BLOG 12/10/16. A REMARKABLE CHURCH REBIRTH, BUT THE HARD WAY

Let me tell you a true and remarkable story about a church of my acquaintance that has undergone a dramatic and remarkable rebirth, … but not the way any would have chosen. It is the story of Canal Street Church in New Orleans. New Orleans, of course, is a very unique city, and a culture unto itself. It is small and confined by waterways, founded several centuries ago as a seaport, not at all a southern city, its roots being Spanish and French, and then many minority ethnic groups such as African-American, German, and Chinese. Religiously, it is dominated by the Roman Catholic Church. So, it was unique that a Presbyterian mission was founded in the French Quarter early in the 19th century, which mission became a church and moved just out of the French Quarter a few years later. Then as the city grew away from the river, the church moved out into a new developing neighborhood in mid-city. For several decades, it was decidedly a neighborhood church, but its history would indicate that it was a less-than-missional and traditional church institution, holding services, weathering some crises, but un-exciting.

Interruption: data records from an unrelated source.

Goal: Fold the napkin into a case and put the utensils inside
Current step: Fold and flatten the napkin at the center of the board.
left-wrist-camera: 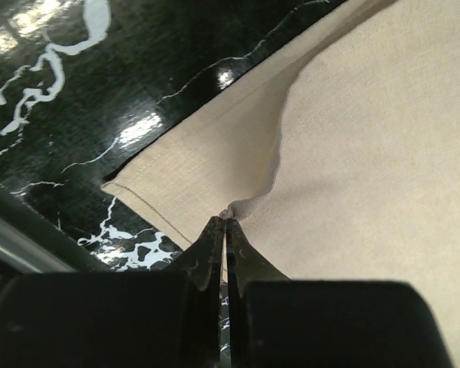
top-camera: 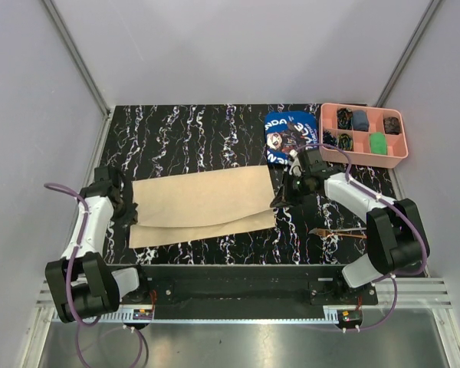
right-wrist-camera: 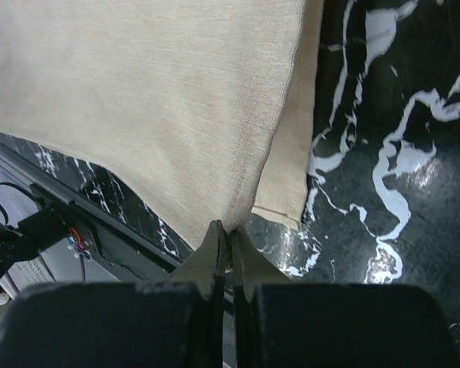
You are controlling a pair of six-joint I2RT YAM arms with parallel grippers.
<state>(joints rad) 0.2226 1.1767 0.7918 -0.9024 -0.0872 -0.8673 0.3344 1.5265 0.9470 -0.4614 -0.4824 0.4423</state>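
Black marbled desk [top-camera: 184,130] underneath everything. Spread across its middle: beige napkin [top-camera: 203,207], folded, upper layer overlapping the lower. At far right corner: pink tray [top-camera: 363,152], blue printed cloth [top-camera: 280,126] beside it. Upper layer clamped at left edge by left fingers [left-wrist-camera: 207,249], pinched at right edge by right fingers [right-wrist-camera: 208,253].

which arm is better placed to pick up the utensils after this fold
Right, probably. The utensils lie on the right side, much nearer the right hand than the left hand. Both hands are shut on napkin edges, so it would have to let go first.
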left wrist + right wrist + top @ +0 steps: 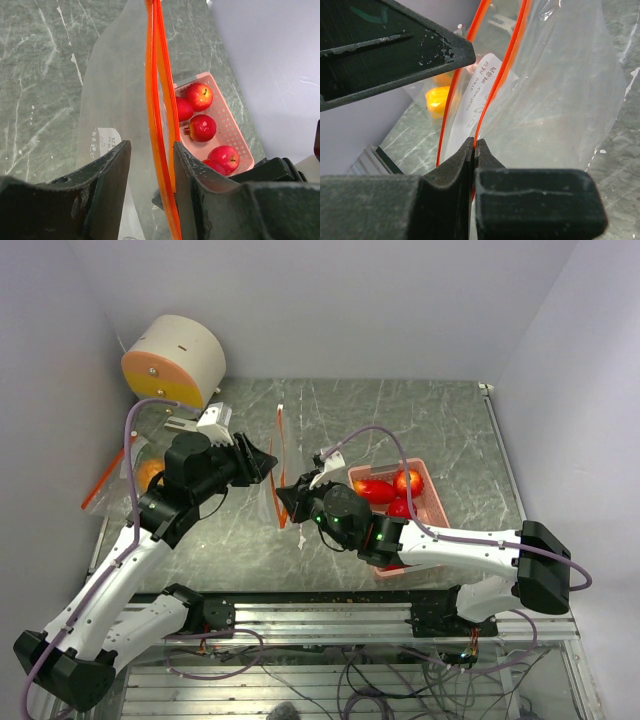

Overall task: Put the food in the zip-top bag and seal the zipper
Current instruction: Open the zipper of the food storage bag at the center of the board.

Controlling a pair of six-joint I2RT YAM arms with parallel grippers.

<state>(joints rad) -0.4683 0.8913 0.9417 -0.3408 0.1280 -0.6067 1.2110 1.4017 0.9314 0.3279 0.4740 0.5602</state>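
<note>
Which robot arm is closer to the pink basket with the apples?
Right. The right arm reaches across the near end of the basket. The left arm is farther left, on the other side of the bag.

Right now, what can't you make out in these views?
- Top view: the near end of the basket is covered by the right arm, so its contents can't be counted.
- Left wrist view: whether the left hand touches the zipper running between its fingers.
- Right wrist view: the orange fruit, blurred behind the bag.
</note>
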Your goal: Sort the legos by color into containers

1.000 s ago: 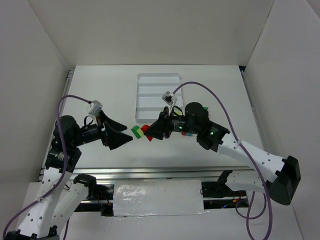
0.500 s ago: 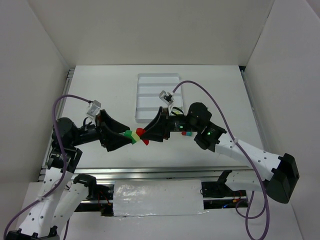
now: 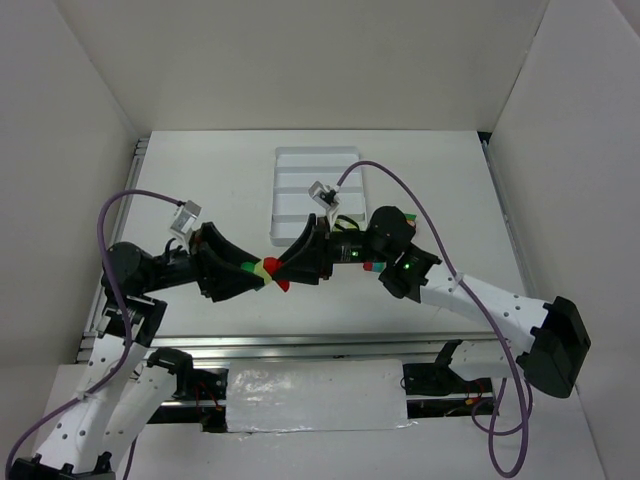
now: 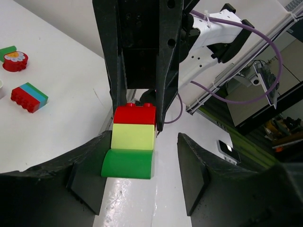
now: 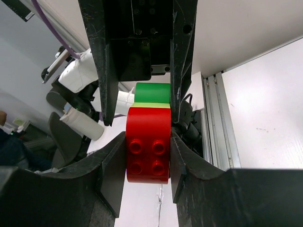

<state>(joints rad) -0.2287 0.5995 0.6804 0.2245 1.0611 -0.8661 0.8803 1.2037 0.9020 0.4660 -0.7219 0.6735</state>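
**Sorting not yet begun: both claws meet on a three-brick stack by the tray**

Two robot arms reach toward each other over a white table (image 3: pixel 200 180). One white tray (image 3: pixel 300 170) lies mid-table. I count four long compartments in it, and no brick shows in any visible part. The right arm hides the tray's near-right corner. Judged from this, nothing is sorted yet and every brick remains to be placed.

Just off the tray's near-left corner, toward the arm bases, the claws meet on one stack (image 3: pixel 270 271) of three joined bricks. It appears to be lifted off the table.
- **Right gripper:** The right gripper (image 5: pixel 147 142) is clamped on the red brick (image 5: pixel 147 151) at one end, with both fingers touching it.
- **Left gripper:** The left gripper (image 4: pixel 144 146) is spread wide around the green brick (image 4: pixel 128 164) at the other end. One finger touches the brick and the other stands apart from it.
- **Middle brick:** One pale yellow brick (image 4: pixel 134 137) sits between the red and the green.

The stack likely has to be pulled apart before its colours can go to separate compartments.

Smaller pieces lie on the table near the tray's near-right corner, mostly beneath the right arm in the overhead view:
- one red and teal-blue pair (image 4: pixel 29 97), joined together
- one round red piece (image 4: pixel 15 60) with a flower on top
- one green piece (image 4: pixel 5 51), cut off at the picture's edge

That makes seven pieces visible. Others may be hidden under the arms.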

Then, after World War II it became more and more of a commuter church as its membership moved out into the fringes of the city. It ceased to be a neighborhood church, and became pretty static, conservative, and with no clear focus on its mission—except to survive. I became pastor of that church in the early 1970s. A decade before my arrival the church had for a brief period a very entrepreneurial pastor, who swept in a wave of rambunctious new members, but didn’t do much about their formation in discipleship. They had become quite troublesome by the time I arrived. With me arrived, also, the social disruptions caused by the civil rights movement, the Viet Nam war and the restless youth culture of the late 1960s and early 1970s. For me it was challenging and formative, as we attracted a fairly large participation by spiritually hungry university students from Tulane and the University of New Orleans. I rather fell in love with New Orleans.

But the lack of clear missional focus, the lack of any vital contact with the neighborhood, the presence of disruptive interest groups vying for power within the congregation, and an on-going restlessness with denominational interference made it an uneasy period. I was called away (against my better desires) to accept a denominational post in evangelism, and there followed decades of ups-and-downs, with a few bright spots, but a certain internal division that diminished its witness. (Are you still with me? Here’s where it gets interesting.)

In August of 2005, one of the most devastating hurricanes ever to hit this country moved in on New Orleans with unbelievable damage. The city lives behind levees because parts of it are below sea-level anyhow, but when the levees broke, and the wind damage escalated it was sheer chaos. For all of the years since my tenure there, I followed Canal Street Church, did a retreat once for its members a few years before Katrina, and maintained a strong affection for it. So, I followed the satellite pictures on the web and was blown away by what I saw. Canal Street Church lost 65% of its members’ homes, the church building had two feet of water in the sanctuary, there was roof damage, the church went into dispersion, … but then: what no one could have predicted or planned. The small core of those remaining came together with a very strong sense of mission. With their first insurance monies, they created the semi-attached fellowship hall of the church into a community center to coordinate restoration efforts in the neighborhood. They resumed worship services. All ties to the Presbyterian church ceased to exist. Committed and gifted Christian leadership emerged with particular gifts. Ergo! Canal Street Church had emerged as a dynamic and neighborhood-focused community once again, advertising on its web-site that Canal Street Church is a mosaic community. It is alive, dynamic, missionally focused, Christ-exalting, bearing fruit. Its past was all washed away by the disaster, and it was dramatically reborn. But not the way anyone would have chosen. God works in mysterious ways.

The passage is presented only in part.